▸ Task statement:
Every line in the data below from the one containing "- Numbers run" down to the one containing "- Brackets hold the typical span", both included, must be retyped exactly; no other line is to appear.

----------------------------------------

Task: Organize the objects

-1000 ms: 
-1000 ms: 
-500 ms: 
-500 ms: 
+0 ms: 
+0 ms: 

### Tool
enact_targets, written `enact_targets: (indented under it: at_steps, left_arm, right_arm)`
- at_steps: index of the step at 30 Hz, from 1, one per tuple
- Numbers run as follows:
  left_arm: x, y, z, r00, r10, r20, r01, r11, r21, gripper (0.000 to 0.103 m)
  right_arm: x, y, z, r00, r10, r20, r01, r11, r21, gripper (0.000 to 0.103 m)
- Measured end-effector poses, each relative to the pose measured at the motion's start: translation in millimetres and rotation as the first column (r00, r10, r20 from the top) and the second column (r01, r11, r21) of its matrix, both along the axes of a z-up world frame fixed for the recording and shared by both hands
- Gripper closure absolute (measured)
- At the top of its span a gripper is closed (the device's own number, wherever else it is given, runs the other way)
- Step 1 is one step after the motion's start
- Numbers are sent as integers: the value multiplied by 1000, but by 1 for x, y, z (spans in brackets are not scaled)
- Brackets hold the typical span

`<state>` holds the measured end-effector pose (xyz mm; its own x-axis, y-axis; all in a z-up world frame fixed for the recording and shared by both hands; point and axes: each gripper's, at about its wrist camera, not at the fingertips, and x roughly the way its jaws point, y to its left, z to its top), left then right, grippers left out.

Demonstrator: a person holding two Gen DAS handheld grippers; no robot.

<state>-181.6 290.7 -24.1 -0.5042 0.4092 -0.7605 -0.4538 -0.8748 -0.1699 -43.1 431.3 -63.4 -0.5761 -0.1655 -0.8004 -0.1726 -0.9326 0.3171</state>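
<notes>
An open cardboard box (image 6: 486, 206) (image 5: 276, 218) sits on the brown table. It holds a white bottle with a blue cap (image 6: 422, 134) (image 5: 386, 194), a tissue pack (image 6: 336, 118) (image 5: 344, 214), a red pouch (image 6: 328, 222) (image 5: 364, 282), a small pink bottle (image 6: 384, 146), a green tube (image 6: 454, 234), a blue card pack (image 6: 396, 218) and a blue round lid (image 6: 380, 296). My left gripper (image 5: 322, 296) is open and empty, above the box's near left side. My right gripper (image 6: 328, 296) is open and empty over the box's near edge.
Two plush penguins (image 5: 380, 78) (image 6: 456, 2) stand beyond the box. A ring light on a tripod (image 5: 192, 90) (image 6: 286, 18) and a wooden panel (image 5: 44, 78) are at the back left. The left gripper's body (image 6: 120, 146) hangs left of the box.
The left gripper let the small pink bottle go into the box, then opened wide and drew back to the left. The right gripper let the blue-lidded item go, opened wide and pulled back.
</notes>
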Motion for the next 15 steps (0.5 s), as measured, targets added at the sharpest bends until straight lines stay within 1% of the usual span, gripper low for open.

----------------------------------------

▸ The completed task:
- Numbers run as follows:
  left_arm: x, y, z, r00, r10, r20, r01, r11, r21, gripper (0.000 to 0.103 m)
  right_arm: x, y, z, r00, r10, r20, r01, r11, r21, gripper (0.000 to 0.103 m)
- Measured end-effector poses, each relative to the pose measured at the motion's start: translation in millimetres and rotation as the first column (r00, r10, r20 from the top) and the second column (r01, r11, r21) of its matrix, both along the axes of a z-up world frame fixed for the recording and shared by both hands
- Gripper closure absolute (measured)
- At the top of its span a gripper is closed (the device's own number, wherever else it is given, runs the other way)
- Step 1 is one step after the motion's start
- Numbers are sent as integers: the value multiplied by 1000, but by 1 for x, y, z (spans in brackets are not scaled)
- Brackets hold the typical span

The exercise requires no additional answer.